Антропеев встревожился, понимая, что вот-вот дойдет очередь до него, до его трусов. Он успел к вшам привыкнуть, сжиться с ними, полагая, что они посланы ему Господом в испытание. Да и отчего же не жить, как умеют, этим созданиям? Всякая тварь, всякая былинка имеет право на существование. А коль малых сих, ютящихся в швах, преследовать и беспощадно выводить, на что это будет похоже, особенно если при этом избиваются Серов и ему подобные? Между тем намечалось раздвоение, которое Антропеев замечал, однако опасался разом усвоить. Встревожился он, а в то же время продолжал довольно-таки сильно благодушествовать. Митрополит, майор Небывальщиков и сам Господь Бог не попустят лиходеям, стеной встанут на защиту добра и справедливости, словно бы манны некой насыплют с небес, пошлют благодать. Так благодушествуя, Антропеев все-таки и тревожился: по всему выходило, что с ним могут поступить как с Серовым. Этот Серов не познал Бога и насмехался над религиозными действиями уверовавших, и это следует учитывать, когда размышляешь о том, кто чист и бел перед высшей силой, а кто по уши в грязи, кому в рай, а кому в ад.
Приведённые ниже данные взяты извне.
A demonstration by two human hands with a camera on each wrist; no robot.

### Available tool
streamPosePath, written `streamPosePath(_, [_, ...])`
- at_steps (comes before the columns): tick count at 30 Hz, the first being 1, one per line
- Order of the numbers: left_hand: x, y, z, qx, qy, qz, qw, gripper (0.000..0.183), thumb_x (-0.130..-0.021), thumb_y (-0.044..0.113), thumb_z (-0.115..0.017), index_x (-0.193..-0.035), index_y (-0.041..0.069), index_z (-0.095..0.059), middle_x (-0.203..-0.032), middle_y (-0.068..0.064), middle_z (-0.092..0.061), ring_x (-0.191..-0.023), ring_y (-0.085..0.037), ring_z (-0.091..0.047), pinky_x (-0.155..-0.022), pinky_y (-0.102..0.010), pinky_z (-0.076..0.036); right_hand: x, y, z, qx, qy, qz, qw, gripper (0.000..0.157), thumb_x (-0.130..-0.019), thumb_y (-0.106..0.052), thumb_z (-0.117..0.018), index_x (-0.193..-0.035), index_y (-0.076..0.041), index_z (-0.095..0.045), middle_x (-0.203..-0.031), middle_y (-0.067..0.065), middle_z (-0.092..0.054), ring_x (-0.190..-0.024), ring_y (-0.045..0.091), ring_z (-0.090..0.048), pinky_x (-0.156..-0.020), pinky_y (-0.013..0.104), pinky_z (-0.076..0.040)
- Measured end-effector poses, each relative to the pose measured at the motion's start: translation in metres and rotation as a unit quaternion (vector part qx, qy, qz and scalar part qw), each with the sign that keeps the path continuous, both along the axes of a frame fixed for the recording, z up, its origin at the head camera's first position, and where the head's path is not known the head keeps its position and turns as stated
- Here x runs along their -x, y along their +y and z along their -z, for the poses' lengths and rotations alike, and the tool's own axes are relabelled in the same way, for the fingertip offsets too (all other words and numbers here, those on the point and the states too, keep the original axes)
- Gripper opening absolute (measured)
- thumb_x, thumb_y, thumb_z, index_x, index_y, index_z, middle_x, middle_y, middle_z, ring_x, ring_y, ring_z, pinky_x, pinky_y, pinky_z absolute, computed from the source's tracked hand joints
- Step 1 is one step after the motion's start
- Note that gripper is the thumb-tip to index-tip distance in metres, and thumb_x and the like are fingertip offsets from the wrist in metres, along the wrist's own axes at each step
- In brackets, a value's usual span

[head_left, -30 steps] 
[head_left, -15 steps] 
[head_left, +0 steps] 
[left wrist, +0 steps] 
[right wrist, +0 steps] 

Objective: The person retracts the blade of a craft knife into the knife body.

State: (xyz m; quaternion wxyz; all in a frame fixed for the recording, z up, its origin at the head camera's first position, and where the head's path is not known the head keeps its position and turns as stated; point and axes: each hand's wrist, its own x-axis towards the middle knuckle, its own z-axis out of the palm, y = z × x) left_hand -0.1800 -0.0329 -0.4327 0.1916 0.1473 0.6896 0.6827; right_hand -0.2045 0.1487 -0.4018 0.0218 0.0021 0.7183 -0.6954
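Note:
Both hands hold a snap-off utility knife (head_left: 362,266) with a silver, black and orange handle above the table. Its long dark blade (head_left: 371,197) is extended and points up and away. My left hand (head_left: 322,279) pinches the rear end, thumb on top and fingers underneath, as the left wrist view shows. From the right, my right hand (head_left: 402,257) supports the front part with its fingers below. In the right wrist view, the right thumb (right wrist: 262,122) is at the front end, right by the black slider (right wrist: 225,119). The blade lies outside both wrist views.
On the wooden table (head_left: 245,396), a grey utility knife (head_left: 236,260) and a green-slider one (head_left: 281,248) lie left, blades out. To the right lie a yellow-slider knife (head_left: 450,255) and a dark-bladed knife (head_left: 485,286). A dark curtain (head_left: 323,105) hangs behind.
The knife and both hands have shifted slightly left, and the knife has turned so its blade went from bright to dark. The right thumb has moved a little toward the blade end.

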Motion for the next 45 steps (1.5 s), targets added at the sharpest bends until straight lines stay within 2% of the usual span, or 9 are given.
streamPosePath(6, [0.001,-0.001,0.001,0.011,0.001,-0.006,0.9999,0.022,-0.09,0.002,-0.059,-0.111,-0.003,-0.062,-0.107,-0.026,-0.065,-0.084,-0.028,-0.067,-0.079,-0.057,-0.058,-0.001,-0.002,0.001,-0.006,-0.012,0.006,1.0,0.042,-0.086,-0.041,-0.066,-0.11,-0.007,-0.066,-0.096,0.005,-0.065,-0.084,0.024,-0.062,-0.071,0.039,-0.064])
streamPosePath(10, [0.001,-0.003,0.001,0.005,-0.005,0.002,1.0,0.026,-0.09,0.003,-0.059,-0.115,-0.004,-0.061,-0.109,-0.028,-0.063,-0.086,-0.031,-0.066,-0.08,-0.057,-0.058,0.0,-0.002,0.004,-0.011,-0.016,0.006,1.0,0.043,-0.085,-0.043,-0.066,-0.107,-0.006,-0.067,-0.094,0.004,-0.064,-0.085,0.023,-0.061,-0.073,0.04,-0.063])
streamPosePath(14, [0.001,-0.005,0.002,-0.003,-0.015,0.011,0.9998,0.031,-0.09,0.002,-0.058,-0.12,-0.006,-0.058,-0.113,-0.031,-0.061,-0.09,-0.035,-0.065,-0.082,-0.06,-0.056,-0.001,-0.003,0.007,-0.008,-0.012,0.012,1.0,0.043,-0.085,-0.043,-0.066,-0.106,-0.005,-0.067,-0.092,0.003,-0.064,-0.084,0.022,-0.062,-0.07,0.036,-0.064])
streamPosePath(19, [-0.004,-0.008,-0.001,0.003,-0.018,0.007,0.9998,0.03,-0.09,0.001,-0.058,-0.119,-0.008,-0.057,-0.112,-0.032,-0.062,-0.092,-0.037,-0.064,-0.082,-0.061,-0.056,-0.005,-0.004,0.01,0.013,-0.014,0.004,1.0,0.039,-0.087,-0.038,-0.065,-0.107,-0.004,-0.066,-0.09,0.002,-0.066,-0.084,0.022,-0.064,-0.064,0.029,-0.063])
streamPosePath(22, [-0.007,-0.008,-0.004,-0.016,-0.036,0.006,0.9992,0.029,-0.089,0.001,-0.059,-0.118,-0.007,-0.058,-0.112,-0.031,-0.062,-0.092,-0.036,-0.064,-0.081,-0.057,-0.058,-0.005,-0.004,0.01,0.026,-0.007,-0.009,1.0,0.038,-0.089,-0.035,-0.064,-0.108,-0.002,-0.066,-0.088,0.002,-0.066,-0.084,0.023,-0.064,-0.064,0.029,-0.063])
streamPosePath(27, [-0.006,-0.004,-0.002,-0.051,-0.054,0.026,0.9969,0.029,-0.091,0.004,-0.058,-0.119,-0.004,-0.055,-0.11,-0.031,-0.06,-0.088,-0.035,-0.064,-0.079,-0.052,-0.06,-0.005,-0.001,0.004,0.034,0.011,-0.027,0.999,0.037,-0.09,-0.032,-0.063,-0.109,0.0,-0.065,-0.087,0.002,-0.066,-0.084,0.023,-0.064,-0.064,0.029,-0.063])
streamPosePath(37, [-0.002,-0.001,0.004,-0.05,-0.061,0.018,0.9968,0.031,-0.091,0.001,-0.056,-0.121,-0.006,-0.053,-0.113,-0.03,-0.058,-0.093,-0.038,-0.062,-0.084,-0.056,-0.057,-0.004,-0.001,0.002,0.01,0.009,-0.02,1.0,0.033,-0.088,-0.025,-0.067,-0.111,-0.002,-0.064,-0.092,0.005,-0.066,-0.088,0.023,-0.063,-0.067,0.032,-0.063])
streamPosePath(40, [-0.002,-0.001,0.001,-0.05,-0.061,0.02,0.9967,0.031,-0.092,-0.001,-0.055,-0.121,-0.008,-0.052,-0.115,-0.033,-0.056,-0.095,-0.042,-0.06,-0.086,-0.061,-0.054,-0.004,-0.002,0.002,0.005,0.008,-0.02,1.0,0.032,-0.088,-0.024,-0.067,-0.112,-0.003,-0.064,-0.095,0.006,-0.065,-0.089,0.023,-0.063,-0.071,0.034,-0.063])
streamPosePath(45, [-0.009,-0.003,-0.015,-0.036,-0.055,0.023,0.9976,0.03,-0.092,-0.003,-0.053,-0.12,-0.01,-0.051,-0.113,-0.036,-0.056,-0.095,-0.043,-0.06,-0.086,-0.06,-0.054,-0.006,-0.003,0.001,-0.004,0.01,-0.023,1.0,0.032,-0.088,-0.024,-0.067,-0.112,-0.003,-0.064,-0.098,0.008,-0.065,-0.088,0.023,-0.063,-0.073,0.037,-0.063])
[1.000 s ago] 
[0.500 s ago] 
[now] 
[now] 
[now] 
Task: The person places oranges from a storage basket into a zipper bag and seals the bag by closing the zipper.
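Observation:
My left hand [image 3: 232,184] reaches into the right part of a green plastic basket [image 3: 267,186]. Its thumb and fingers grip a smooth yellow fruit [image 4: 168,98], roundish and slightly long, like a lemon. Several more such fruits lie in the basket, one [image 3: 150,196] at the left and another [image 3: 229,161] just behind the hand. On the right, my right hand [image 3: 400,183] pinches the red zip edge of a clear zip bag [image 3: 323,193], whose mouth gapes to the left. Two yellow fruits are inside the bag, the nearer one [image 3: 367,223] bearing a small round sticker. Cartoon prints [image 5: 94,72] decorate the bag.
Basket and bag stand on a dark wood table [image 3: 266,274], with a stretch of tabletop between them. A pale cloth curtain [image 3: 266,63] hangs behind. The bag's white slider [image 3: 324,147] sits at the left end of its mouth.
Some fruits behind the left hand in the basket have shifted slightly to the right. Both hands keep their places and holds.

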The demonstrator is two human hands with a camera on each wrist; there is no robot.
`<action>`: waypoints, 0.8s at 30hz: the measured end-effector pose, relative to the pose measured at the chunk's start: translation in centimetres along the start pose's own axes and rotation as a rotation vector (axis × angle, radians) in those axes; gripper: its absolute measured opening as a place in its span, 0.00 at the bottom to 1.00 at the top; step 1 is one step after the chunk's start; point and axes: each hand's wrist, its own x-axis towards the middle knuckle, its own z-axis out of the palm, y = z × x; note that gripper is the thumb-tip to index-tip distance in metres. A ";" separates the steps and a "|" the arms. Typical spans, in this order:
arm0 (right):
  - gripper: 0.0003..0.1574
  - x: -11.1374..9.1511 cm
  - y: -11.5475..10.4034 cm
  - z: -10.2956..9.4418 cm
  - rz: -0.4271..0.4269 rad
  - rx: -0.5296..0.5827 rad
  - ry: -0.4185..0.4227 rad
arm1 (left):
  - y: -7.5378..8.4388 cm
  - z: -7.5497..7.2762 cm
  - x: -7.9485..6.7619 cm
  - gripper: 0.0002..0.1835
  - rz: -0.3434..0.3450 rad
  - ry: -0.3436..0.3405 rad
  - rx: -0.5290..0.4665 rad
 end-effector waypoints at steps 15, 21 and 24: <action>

Однако наличие вшей странным образом объединяло с Серовым и вместе с ним ставило перед лицом большой угрозы и даже опасности; страшно вот что: не отделаться ведь нынче простыми пинками и обычными затрещинами, суждено, определенно суждено низвергнуться в кошмар, в отнюдь уже не божеские испытания.
Как быть, как выпутаться, он не знал. Взвизгивали уличенные, лопотали что-то в свое оправдание, смолкали под ударами. Попытки спрятаться, утаить правду ни к чему, естественно, не приведут, только распалят преследователей. Смежив веки, он с замершим сердцем ждал решения своей участи. Впрочем, разве не ясно, как она будет решена? Блестяще свершившееся, великолепное событие, уже вписанное в анналы религиозной истории под именем освящения лагерной молельни, еще несколько минут назад казавшееся ему самым важным в его жизни, вдруг отступило на задний план, потускнело, а затем как будто вовсе ушло из памяти. Он ужаснулся. На том заднем плане, где, судя по всему, безнадежно рассыпалось в труху событие, которым он не успел ни насладиться, ни налюбоваться вволю, которым не умилился еще по-настоящему, теперь раскрывалась дверь в ад. Как поступали в таких случаях святые? Антропеев прослышал уже о многих святых, но представления о том, как они выкручивались, когда окружающим вздумывалось поискать у них вшей, не получил.